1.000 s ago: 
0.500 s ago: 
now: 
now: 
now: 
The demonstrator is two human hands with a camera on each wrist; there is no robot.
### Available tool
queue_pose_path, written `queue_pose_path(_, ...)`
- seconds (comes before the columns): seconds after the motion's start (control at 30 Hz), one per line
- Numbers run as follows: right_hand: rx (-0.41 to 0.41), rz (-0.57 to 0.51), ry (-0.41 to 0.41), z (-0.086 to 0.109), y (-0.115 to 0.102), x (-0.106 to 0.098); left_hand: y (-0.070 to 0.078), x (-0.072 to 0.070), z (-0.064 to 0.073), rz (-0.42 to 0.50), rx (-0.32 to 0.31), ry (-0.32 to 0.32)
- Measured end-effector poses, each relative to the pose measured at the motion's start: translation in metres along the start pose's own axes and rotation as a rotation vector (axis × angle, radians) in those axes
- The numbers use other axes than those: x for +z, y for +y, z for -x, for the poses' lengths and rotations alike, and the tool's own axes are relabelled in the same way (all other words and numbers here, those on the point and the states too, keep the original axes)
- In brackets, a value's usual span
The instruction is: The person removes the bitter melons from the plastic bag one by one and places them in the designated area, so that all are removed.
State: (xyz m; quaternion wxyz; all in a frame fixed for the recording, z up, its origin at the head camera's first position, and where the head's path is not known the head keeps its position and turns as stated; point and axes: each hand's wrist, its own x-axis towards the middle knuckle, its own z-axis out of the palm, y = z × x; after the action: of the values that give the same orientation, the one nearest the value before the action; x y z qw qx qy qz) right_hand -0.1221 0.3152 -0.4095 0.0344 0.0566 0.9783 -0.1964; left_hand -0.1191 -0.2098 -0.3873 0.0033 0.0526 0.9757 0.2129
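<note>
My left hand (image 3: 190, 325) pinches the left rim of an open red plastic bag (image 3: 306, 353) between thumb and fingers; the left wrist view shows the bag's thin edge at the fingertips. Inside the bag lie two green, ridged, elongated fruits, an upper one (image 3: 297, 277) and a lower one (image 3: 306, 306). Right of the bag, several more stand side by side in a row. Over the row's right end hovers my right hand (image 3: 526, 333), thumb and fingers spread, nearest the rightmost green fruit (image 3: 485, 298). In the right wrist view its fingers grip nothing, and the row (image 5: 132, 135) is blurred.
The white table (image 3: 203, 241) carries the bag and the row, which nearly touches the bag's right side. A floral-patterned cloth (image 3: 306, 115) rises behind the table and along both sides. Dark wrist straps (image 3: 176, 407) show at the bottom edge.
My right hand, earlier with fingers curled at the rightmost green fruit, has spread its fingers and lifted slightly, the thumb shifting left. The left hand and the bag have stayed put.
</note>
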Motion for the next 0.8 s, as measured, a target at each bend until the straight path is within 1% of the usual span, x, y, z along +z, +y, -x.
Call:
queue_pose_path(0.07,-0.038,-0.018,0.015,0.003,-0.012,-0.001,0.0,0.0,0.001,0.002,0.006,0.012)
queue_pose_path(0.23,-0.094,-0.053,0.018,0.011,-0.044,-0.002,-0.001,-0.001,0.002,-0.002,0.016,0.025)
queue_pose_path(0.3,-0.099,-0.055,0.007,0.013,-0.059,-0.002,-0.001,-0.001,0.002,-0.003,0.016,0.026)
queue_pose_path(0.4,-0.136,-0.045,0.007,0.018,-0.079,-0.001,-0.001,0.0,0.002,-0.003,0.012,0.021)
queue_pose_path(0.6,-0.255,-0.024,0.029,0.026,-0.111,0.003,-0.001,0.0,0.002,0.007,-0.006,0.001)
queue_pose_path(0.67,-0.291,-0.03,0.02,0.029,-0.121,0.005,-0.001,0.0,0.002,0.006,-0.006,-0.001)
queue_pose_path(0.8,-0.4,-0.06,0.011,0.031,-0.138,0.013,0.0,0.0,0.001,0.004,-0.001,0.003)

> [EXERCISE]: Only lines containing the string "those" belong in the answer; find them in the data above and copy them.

> [THE ANSWER]:
- Measured end-effector poses, each relative to the pose measured at the motion's start: translation in metres along the start pose's own axes and rotation as a rotation vector (axis × angle, radians) in those axes
- The numbers use other axes than those: x for +z, y for +y, z for -x, for the poses' lengths and rotations alike, and the tool's own axes are relabelled in the same way (all other words and numbers here, those on the point and the states too, keep the original axes)

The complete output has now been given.